Deutschland am Corona-Kipppunkt - Wer lässt die Maske fallen?
ProSieben
Niedrige Infektionszahlen, hohe Impfquote, großer Konsens: So könnte das Ende der meisten Pandemie-Auflagen in Deutschland kommen. Doch es läuft anders. Am Sonntag beginnt eine neue, ungewohnte Corona-Phase.
Nach mehr als zwei Jahren im Dauerkrisenmodus wird es ein spezieller Corona-Test für Millionen Menschen quer durch die Republik: Wie fühlt es sich an, auch ohne Maske und Impfnachweis zum Shoppen, in die Kneipe oder zum Sport gehen zu können? Inmitten noch hoher Ansteckungszahlen fallen ab diesem Sonntag fast bundesweit die meisten Alltagsauflagen weg. Schutz wird mehr zur Privatsache. Und so vereint Politik und Experten in die Pandemie-Eindämmung hineingingen, so umstritten ist nun die von der Bundesregierung durchgesetzte große Öffnung. Deutschland steht an einem Corona-Kipppunkt - geht das gut?
Dazu, was die Zäsur bedeuten soll, setzen die Ampel-Koalitionäre jeweils eigene Akzente. Da ist die FDP, die hart auf größtmöglichen Lockerungen besteht. "Zwei Jahre nach Beginn des ersten Lockdowns kehren wir jetzt zur Normalität zurück", verkündete Fraktionschef Christian Dürr. Und da sind Gesundheitsminister Karl Lauterbach und die Grünen, die kein Hehl daraus machen, dass ihnen ein dichteres Sicherheitsnetz eigentlich noch lieber wäre. "Von einem 'Freedom Day' kann keine Rede sein - ganz im Gegenteil", mahnt der SPD-Minister unverdrossen. Und verteidigt zugleich die Kompromiss-Regelungen.

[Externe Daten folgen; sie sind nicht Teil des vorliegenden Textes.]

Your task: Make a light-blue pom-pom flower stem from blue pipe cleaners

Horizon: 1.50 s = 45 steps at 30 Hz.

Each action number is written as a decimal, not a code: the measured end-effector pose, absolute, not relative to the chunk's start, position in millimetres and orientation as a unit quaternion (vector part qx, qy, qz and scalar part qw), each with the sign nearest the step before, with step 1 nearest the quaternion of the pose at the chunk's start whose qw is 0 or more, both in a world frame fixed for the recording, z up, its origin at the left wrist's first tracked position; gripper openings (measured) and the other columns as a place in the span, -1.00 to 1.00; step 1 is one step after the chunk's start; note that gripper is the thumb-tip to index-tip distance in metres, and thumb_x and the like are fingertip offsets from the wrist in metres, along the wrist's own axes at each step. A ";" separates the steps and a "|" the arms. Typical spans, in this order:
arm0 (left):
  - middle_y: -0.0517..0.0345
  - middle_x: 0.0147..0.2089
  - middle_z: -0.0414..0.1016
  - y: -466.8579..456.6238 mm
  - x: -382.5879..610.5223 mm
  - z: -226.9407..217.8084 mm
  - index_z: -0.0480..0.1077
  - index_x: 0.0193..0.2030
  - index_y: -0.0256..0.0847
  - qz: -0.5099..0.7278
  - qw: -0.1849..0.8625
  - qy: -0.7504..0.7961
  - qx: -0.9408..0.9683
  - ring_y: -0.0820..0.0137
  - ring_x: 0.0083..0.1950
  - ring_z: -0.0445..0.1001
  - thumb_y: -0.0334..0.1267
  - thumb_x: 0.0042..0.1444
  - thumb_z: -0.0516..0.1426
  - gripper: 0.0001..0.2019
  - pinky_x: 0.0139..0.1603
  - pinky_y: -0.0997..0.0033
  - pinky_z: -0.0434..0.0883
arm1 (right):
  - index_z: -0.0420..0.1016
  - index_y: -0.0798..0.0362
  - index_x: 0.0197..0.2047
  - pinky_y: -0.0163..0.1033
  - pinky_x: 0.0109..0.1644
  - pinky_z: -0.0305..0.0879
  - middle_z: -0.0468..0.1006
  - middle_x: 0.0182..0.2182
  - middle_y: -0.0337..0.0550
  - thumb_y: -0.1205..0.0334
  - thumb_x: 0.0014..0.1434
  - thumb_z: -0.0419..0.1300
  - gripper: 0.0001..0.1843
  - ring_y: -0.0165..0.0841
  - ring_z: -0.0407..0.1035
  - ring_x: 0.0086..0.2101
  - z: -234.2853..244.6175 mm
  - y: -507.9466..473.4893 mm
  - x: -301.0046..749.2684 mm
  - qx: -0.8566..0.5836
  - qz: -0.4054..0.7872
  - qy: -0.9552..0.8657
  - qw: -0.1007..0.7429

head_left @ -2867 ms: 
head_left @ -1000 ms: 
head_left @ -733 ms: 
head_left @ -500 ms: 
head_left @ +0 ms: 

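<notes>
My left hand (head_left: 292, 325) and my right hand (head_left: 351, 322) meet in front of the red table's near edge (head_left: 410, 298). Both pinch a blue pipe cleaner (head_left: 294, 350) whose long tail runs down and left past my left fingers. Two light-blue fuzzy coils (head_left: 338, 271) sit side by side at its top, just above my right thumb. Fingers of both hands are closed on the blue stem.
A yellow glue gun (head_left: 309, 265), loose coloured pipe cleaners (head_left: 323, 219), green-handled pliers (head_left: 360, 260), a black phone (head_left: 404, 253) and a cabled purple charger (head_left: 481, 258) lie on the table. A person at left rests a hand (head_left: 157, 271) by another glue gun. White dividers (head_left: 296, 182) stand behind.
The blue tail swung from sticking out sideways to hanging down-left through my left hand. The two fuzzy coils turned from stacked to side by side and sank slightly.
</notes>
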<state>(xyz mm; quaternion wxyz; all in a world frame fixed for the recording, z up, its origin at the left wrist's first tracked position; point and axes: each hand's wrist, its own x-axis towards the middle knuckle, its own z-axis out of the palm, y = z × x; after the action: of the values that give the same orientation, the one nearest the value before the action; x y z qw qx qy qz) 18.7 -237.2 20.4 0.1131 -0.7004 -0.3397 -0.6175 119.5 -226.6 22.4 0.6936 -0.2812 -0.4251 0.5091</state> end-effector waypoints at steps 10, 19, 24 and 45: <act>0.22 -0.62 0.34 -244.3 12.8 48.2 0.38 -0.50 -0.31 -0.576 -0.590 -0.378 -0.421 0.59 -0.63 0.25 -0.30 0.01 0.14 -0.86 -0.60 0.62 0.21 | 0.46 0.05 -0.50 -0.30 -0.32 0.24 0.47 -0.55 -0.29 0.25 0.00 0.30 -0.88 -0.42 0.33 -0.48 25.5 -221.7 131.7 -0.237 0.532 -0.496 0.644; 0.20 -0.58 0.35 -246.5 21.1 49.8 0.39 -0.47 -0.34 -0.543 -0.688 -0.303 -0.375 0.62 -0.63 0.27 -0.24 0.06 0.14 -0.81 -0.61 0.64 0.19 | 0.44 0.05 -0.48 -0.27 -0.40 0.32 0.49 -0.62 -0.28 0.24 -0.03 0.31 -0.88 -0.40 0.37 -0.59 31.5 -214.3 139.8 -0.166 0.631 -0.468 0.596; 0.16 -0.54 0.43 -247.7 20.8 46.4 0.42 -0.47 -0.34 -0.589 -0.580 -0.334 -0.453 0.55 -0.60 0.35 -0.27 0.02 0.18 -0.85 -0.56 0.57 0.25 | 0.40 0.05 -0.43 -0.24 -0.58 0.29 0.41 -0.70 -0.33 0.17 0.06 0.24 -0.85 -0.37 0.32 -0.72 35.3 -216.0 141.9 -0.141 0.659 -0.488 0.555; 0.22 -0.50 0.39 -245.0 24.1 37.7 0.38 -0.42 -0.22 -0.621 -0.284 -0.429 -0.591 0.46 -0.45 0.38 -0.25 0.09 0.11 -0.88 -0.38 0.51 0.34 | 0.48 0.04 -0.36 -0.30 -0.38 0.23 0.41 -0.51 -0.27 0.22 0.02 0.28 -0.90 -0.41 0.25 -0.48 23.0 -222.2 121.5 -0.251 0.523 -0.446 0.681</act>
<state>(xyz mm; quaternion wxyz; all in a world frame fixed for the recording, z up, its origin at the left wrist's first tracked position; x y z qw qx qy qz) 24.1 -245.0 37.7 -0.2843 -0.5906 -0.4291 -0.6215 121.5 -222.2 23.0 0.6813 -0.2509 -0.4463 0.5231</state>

Nach dem neuen bundesweiten Rahmen sind künftig nur wenige allgemeine Schutzvorgaben möglich: zu Masken in Kliniken, Pflegeheimen, Bussen, Bahnen und zu Tests beispielsweise in Schulen. In den Ländern braucht es dazu nur eine Verordnung. Überall Pflicht bleiben Masken in ICE, Intercity und beim Fliegen. Und was ist mit all den Maskenvorgaben und Zugangsregeln wie 2G und 3G, die vielerorts lange galten? Sie erlaubt das Ampel-Gesetz lediglich noch in regionalen Hotspots mit kritischer Lage und nach Landtagsbeschluss. Vorerst machen davon nur Mecklenburg-Vorpommern und Hamburg Gebrauch. Die anderen Länder erklärten die Vorgaben im Gesetz für nicht rechtssicher genug.

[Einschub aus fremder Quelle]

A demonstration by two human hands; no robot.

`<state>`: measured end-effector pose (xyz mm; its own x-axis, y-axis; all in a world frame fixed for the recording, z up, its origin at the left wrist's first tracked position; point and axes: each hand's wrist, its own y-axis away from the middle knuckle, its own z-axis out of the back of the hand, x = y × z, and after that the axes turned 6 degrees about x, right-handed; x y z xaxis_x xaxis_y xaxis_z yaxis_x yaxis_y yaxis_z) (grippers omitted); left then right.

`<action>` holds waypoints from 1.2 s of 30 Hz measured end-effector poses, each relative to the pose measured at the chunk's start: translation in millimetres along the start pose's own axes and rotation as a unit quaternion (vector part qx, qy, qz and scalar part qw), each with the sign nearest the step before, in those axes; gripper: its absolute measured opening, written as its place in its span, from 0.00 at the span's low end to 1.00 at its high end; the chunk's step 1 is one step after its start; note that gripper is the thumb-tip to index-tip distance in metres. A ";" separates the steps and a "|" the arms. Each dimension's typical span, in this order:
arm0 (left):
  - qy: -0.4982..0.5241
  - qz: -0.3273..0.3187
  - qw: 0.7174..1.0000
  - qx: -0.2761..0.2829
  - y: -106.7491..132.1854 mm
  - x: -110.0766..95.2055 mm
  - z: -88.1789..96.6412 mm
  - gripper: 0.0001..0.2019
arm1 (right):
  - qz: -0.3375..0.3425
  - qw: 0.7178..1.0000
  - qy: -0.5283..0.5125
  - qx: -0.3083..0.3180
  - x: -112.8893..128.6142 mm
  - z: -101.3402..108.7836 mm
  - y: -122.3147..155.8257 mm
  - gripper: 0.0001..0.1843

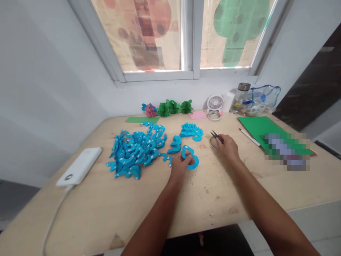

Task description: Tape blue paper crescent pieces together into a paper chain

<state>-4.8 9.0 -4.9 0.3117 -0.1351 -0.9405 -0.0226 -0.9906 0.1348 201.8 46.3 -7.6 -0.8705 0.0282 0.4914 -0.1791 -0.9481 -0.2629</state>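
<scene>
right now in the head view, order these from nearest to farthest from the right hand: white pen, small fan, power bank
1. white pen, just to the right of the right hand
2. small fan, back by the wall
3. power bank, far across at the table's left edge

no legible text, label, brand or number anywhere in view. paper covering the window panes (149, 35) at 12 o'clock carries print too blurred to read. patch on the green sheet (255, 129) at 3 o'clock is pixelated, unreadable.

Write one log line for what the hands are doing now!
left hand: holds blue paper piece | right hand: holds small scissors over tape roll | table
</scene>
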 end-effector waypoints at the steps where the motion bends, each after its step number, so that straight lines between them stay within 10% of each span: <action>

Zwischen Bund und Ländern knirschte es immer mal wieder - etwa wenn Vereinbarungen gleich wieder bröckelten und Verantwortung hin und her geschoben wurde. Den neuen Schutzrahmen setzte der Bund den Ländern aber ohne Beteiligung vor. Und die meisten Länder gehen nur unter Protest damit um, dass ihnen unpopuläre Entscheidungen jetzt direkt zugewiesen sind. Lauterbach wirbt dennoch für die Hotspot-Regel, die im Kompromiss mit Justizminister Marco Buschmann "juristisch sauber gemacht" sei - und damit umsetzbar. Der FDP-Mann hob indes noch die "bewusst hohen Hürden" dafür hervor. Bayerns Gesundheitsminister Klaus Holetschek stellte fest, dass Buschmann und die FDP jetzt auch die Verantwortung für die künftige Entwicklung übernehmen müssten.